Колобка чуть передернуло, но неожиданно в этой неуловимой брезгливой судороге, которую Зоя Заячковская вызывала у многих, – в конце ее ощутил и потепление на сердце, что-то такое пронзительное, светлое, какую-то упоительную жалость, и вспомнились слова из Писания о блаженных. И, по-отечески накрыв ладонью ее пальцы на своем локте, сказал:
– Вряд ли это мило, ma chere, мой побег от гран мама и гран папа – это самое чудовищное предательство из всех доступных мне, но без него не быть мне тем собой, каким хочу я родиться вновь. А рождение в любом смысле, пусть метафорическом, увы, всегда сопряжено с болью.

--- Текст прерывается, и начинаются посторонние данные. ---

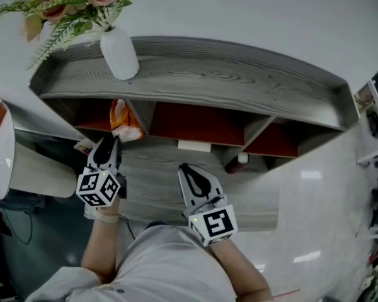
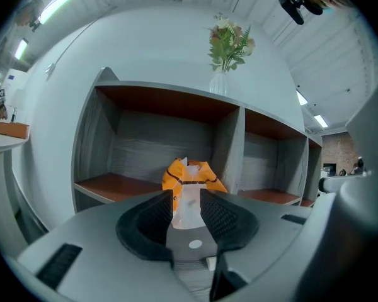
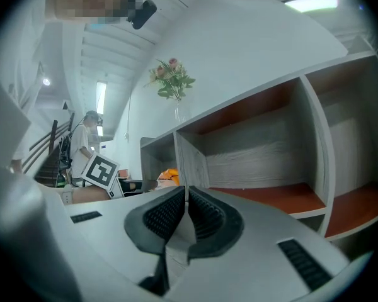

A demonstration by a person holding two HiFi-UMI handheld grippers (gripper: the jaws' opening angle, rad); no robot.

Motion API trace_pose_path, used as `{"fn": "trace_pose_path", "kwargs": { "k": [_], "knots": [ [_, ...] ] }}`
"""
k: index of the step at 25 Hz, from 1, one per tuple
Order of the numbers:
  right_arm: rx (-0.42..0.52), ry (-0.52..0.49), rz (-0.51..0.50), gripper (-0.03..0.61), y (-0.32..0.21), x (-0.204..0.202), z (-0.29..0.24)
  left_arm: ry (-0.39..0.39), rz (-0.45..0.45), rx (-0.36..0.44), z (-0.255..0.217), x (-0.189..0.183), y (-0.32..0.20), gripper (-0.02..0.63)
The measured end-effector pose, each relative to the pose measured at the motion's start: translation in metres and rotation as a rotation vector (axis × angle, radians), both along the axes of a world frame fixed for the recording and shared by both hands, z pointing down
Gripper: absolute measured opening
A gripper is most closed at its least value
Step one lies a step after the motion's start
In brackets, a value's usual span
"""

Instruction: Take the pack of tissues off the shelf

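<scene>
1. Head view: The shelf (image 1: 195,74) is seen from above, with a vase (image 1: 118,54) of flowers (image 1: 69,5) on the left of its top.
2. The pack (image 1: 125,121), orange and white, sits in the leftmost bay, at the front and close to the divider on its right.
3. The left gripper (image 1: 108,146) points into that bay, its tips just short of the pack. The right gripper (image 1: 188,172) hangs further right, in front of the middle bay and well apart from the pack.
4. Left gripper view: The left gripper (image 2: 188,200) has its jaws spread wide. The pack (image 2: 190,175) stands upright straight ahead on the red-brown floor of the bay, and its white lower end shows in the gap between the pads. Whether a pad touches it cannot be told; no squeeze shows. The vase (image 2: 218,83) stands above, over the divider.
5. Right gripper view: The right gripper (image 3: 186,206) has its jaws drawn together to a thin slit, with nothing between them. It faces the divider's edge. To the left, a bit of the orange pack (image 3: 169,176) shows in the next bay.
</scene>
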State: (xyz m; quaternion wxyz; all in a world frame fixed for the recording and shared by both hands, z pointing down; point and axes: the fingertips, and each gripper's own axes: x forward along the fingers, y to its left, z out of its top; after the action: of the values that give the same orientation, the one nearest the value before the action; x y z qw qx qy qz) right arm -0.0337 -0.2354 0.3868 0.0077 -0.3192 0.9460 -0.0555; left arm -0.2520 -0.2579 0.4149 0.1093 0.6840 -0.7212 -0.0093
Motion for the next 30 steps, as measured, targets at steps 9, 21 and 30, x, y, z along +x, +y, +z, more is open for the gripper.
{"fn": "trace_pose_path", "kwargs": {
  "k": [9,21,30],
  "knots": [
    [-0.006,0.016,0.057,0.026,-0.011,0.007,0.004,-0.010,0.041,-0.009,0.007,0.002,-0.020,0.052],
    [-0.005,0.007,0.028,0.026,0.003,0.002,0.002,-0.051,0.001,0.025,-0.008,-0.003,0.011,0.028],
    [-0.017,-0.004,-0.055,0.026,0.033,-0.012,0.003,-0.050,-0.037,0.017,-0.011,0.000,0.070,0.026]
  ]
}}
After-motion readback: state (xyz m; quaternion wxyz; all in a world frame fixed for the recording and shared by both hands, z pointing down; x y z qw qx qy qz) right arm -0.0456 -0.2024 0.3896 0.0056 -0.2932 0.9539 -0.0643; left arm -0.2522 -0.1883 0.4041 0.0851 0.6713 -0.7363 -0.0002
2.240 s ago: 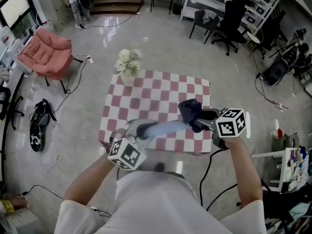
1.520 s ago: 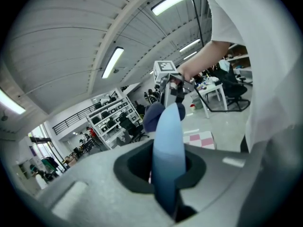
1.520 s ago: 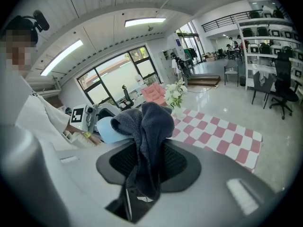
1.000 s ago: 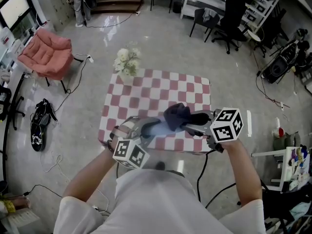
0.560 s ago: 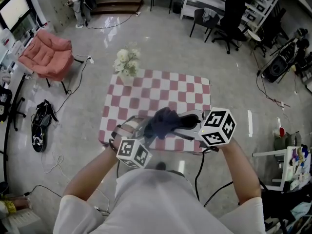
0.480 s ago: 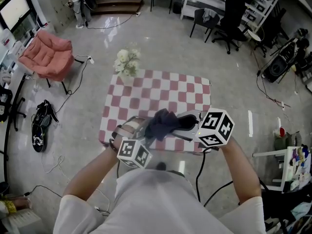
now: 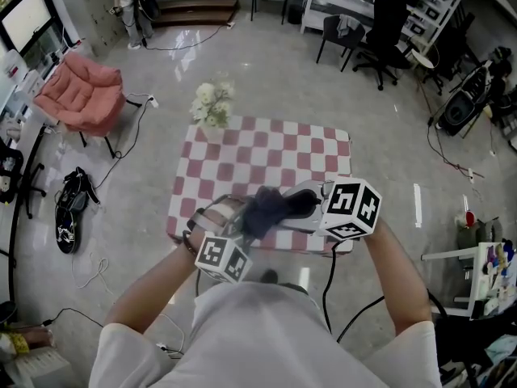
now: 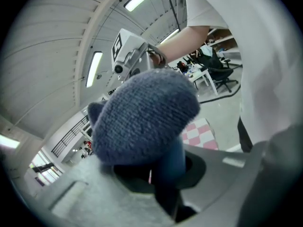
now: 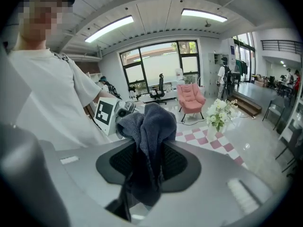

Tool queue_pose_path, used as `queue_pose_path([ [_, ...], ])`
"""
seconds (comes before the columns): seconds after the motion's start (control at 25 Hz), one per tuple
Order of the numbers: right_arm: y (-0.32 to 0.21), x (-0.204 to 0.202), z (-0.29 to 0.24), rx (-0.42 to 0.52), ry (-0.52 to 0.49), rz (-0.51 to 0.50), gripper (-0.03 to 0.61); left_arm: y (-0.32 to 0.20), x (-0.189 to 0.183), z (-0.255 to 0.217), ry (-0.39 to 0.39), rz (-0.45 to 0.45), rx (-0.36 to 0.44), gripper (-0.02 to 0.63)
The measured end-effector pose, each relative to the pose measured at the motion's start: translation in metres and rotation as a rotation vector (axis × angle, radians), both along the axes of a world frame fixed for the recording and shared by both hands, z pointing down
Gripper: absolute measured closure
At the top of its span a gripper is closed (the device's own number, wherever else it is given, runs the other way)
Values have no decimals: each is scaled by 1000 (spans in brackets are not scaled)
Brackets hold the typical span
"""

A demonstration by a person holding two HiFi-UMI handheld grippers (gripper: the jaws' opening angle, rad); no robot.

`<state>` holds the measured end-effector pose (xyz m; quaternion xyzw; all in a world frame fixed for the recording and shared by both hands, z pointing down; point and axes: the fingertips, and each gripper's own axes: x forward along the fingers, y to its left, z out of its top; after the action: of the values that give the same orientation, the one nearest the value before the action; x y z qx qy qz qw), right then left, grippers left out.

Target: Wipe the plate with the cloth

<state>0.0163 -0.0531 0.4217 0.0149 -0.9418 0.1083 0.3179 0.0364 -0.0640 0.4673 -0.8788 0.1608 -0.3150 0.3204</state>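
Note:
Above the near edge of the checkered table (image 7: 266,148), my left gripper (image 7: 229,217) is shut on the rim of a blue plate (image 8: 171,167), which the left gripper view shows edge-on between the jaws. My right gripper (image 7: 289,204) is shut on a dark blue knitted cloth (image 7: 268,204). In the left gripper view the cloth (image 8: 144,115) bulges right over the plate, pressed against it. From the right gripper (image 9: 144,174) the cloth (image 9: 147,141) hangs out between its jaws. In the head view the cloth hides most of the plate.
A vase of white flowers (image 7: 212,103) stands at the table's far left corner. A pink armchair (image 7: 81,95) is on the floor to the left, black office chairs (image 7: 367,35) at the back right. Cables lie on the floor.
My right gripper has carried the cloth leftward along the plate, from its right end to close beside the left gripper. The left gripper has stayed almost in place.

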Motion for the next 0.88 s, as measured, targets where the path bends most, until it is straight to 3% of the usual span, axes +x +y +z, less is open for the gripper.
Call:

И чуть позже, растопив непослушную печь-голландку в захламленных, запаутиненных Зойкиных комнатах, прижимая ее к себе – в детской ночной сорочке, с полуприкрытыми козьими глазами, криво ставящую босые тощие ноги, целуя в жесткие кудри над виском:
– Не привязывайся ко мне, Зоя, я ушел от гран мама и гран папа, от тебя тоже уйду.
Но Зоя почему-то не плакала, а, мечтательно улыбаясь, принимала его поцелуи, смотрела вдаль и думала совсем иначе.
– Колобок, мы же два урода с тобой… мы блаженные, мы связаны там, – говорила она, разливая по стаканам мерзкое кислое вино, закусывая солеными огурцами и кислой капустой, переданными пропавшему художнику из родного села. Капусту она зачерпывала руками прямо из глиняного бочонка, паясничая и жеманясь, ловя языком, шумно потом запивая, морща нос, – ты всегда был сумасшедшим, и я тоже… я не скрываю… просто эти все милые мои причуды, о-хо-хо, обывателям представляются дорогой вниз…
В этот момент в дверь забарабанили. Дом вообще был шумный даже в мирное время, а сейчас лестница ходила ходуном круглые сутки, словно раскачивая и межэтажные перекрытия со стенами. Хлопали двери, иногда стреляли, орали голоса знакомые и чужие, и гремел все время бесконечный топот солдатских сапог.